Follow-through with Candidates is Essential to Labor Certification
From: USADNEWS Volume VII, Issue 7 October 2013
With so much focus placed on the advertising for labor certification cases, it’s easy to forget that the recruitment process does not end there. Just as important is the follow-through with candidates that have applied for the open position. In the Matter of W. Alex Choi, CPA, PC, the Certifying Officer (CO) denied the employer’s application because they did not demonstrate good faith in considering U.S. applicants for the job.
The employer was selected for supervised recruitment and submitted a proposed advertisement text for approval. The Department of Labor (DOL) approved the employer’s ad text, which included fluency in Korean as part of the job description. The CO forwarded 44 resumes to the employer, all of which the employer rejected either because they did not meet the minimum qualifications or because the employer was unable to contact them.

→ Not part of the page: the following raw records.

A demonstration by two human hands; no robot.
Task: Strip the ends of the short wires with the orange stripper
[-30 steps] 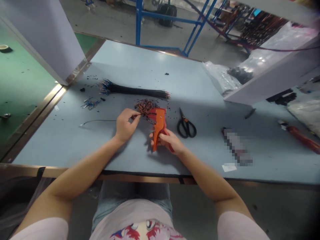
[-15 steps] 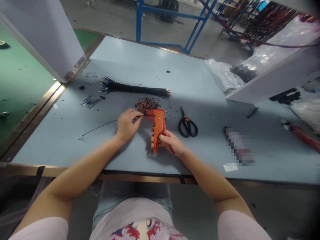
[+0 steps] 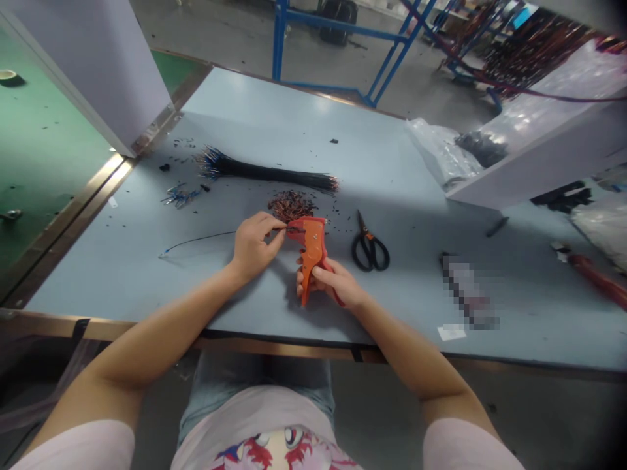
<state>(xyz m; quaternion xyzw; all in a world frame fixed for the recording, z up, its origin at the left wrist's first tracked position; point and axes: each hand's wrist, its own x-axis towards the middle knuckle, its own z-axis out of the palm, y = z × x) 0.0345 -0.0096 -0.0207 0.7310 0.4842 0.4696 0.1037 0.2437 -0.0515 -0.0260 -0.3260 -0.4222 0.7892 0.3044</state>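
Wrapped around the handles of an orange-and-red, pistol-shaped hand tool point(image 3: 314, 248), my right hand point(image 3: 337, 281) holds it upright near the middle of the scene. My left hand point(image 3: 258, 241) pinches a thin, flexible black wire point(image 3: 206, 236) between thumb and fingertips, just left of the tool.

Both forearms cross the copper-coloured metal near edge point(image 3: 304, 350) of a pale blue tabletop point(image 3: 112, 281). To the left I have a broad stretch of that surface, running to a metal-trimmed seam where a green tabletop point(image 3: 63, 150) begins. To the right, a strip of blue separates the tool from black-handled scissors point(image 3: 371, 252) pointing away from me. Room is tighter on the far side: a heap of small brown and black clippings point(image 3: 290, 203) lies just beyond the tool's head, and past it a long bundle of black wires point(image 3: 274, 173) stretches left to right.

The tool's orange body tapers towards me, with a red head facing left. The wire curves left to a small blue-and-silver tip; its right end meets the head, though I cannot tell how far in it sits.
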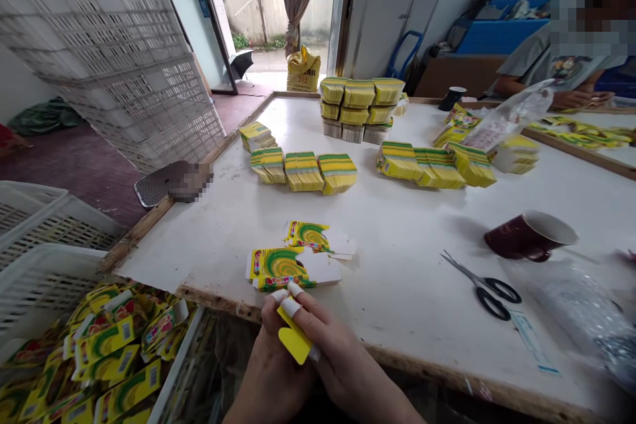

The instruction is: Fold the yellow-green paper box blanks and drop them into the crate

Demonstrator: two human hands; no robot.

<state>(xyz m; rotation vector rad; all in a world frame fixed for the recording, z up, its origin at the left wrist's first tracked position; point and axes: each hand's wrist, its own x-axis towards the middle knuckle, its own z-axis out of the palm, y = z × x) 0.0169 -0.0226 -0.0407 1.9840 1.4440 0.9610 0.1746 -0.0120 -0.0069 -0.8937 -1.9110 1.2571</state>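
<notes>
Both hands meet at the table's near edge around a small yellow cardboard box (295,338) with a flap sticking out. My left hand (278,354) grips it from the left, and my right hand (330,338) closes on it from the right, white coverings on several fingertips. Most of the box is hidden between the palms. Just beyond the fingers lie two flattened yellow-and-green printed boxes, a nearer one (281,268) and a farther one (308,235), their white flaps pointing right.
Bundled flat boxes (303,172) stand in rows, with a taller stack (362,93) behind. Scissors (479,285), a dark mug (527,235) and clear plastic bags (581,318) lie right. A crate (179,344) of folded boxes is lower left. Another person (571,73) sits at back right.
</notes>
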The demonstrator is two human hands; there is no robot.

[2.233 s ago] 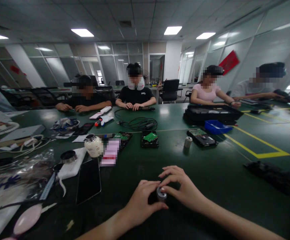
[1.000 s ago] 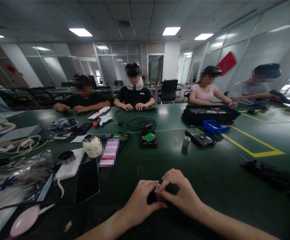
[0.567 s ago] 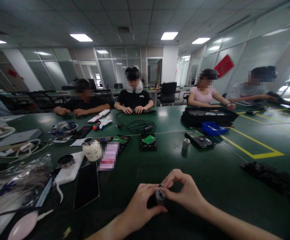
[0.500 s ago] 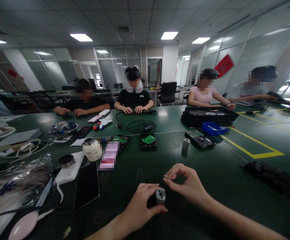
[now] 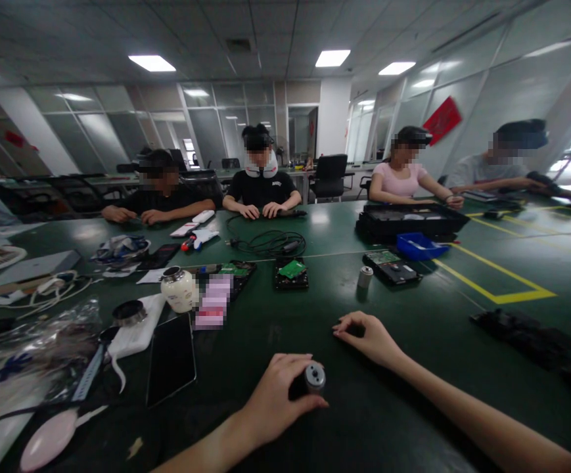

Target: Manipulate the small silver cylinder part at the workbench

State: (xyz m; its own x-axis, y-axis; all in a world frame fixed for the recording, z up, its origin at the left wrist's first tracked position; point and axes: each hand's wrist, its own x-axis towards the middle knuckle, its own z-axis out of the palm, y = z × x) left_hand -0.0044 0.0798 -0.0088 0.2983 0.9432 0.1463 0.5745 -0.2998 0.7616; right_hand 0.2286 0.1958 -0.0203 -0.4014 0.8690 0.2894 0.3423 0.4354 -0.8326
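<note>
My left hand grips a small metal cylinder, like a small electric motor, upright between thumb and fingers, its round end with small holes facing up. To the right and farther off, my right hand rests low over the green table. Its thumb and forefinger are pinched together; whatever they may hold is too small to make out. A second metal cylinder of similar look stands beyond my right hand. Behind it lies a hard drive with its board showing.
Another hard drive with a green board lies ahead. On the left are a tablet, a cream jar and a plastic bag. A blue tray and black parts lie to the right. Several co-workers sit across the table.
My right hand has moved away from the motor, forward and a little to the right, and down toward the table. My left hand keeps its grip, and the view has tilted slightly.
</note>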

The CO denied the application, claiming that the employer violated section 20 C.F.R. § 656.10(c )(9) of the regulations, which states that U.S. applicants can only be rejected for lawful job-related reasons. The CO claimed that the employer did not use “good faith efforts” to contact qualified candidates, thereby rejecting them without a lawful reason. The CO further stated that the employer rejected U.S. applicants for failing to meet criteria that were not listed on the ETA Form 9089, specifically requiring applicants to have fluency in Korean. The employer argued that even though fluency in Korean was not a requirement listed on the ETA Form 9089, it was included in the job description that was approved by the DOL.
Setting aside the Korean language issue, the CO forwarded the case to the Board of Alien Labor Certification Appeals (BALCA) on the basis of the first reason for denial. The question of whether the employer exercised good faith in attempting to contact applicants is the only issue BALCA addressed. The employer reported that it had rejected qualified applicants that it was unable to reach by email or certified mail. The CO pointed out that the employer did not make every effort to contact these candidates. In particular, the employer sent interview invitations by certified mail to four candidates. The tracking information showed that the candidates did not receive these invitations until four to seven weeks after the interviews were scheduled to take place.
BALCA found that if the employer had been tracking the mail to ensure proper delivery, it would have realized that the invitations were not being delivered on time. The employer would then have used a different means to contact the applicants, such as the phone numbers or email addresses they provided on their resumes. Because the employer made no such effort to contact the candidates, BALCA determined that it did not act in good faith and upheld the denial.